Lee’s Korean club, Ulsan Hyundai Horang-I, declared that Wigan pulled the plug but the player’s version of events is different as he told the media in no uncertain terms.
Returning to Incheon International Airport, supposedly to join his club in preseason training later this week, he was met by a throng of eager reporters. The scribes wanted a word with the man of the hour and were as surprised as anyone as he dropped a bombshell that may have been best left at customs.
“Ulsan has to promise to help me get a transfer to Europe in July,” the baseball cap-wearing star announced.
“If they don’t, I may just rest for the next six months.”
Amid the squeaking wheels of the trolleys, the instant evaporation of the goodwill that was felt toward Lee could be heard.
The reaction to his threat was almost universally negative. Certainly his club was none too pleased.
More so, as the star also demanded that Ulsan sell him cheaply or follow the example set by of neighbors Pohang Steelers who let Lee Dong-gook join Middlesbrough for free in January.
After paying almost $3 million to buy him back from Real Sociedad in 2005, Ulsan are unlikely to do so especially as the younger Lee has more than12 months left on his contract, while the older one had less than two.
“The club is not a charity,” sniffed Ulsan president Kim Hyong-ryeong.
Lee’s remarks were more along the lines of giving vent to his understandable frustrations at not playing in one of the world’s best leagues than any arrogance – but he needs to be careful.
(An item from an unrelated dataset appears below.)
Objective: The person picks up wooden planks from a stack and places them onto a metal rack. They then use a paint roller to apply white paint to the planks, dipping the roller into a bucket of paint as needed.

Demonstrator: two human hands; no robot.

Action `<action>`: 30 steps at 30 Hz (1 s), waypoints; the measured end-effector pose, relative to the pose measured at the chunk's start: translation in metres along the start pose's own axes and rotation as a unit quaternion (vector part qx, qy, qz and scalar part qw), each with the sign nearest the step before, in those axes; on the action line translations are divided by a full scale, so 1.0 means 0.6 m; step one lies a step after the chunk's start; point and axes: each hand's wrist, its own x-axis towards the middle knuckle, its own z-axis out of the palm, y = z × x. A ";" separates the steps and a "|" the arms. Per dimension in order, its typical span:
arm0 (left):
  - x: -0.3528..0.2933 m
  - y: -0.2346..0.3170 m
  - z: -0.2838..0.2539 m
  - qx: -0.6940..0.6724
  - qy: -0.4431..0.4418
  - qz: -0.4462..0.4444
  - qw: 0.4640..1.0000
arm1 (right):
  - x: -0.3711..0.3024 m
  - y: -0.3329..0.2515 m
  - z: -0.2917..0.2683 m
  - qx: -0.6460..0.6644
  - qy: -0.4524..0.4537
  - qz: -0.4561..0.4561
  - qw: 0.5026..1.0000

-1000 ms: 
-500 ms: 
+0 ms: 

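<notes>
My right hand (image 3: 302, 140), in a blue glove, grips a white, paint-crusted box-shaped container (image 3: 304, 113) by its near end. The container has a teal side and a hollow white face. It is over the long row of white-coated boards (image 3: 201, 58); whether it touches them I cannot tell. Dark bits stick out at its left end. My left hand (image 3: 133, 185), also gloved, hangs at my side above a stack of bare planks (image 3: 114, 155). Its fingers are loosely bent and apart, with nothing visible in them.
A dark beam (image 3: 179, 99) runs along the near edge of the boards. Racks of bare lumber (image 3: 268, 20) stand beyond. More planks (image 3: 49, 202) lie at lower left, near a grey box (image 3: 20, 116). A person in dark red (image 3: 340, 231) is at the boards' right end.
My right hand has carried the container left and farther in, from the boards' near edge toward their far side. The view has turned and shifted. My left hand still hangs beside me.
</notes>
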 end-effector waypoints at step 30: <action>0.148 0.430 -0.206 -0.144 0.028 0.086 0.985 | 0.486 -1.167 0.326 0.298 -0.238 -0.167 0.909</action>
A self-imposed exile however would not only see the player lose his place on the national team, as Ahn Jung-hwan knows only too well, it would also cost him his chance to strut his stuff at July’s Asian Cup – a continental competition and global magnet for scouts and coaches.
With the Lee Chun-soo stock rising abroad, it would be foolish to give the impression that he is a troublemaker.
Any coach will admit that a new signing is a gamble; one from overseas more so and interested parties could be forgiven for thinking twice about importing a player who may refuse to play if he doesn’t get his way.
After he was banned for six games for swearing at a referee only three months ago, Lee promised to become more mature.
As a player, he is doing nicely, but as a person, there is still some way to go.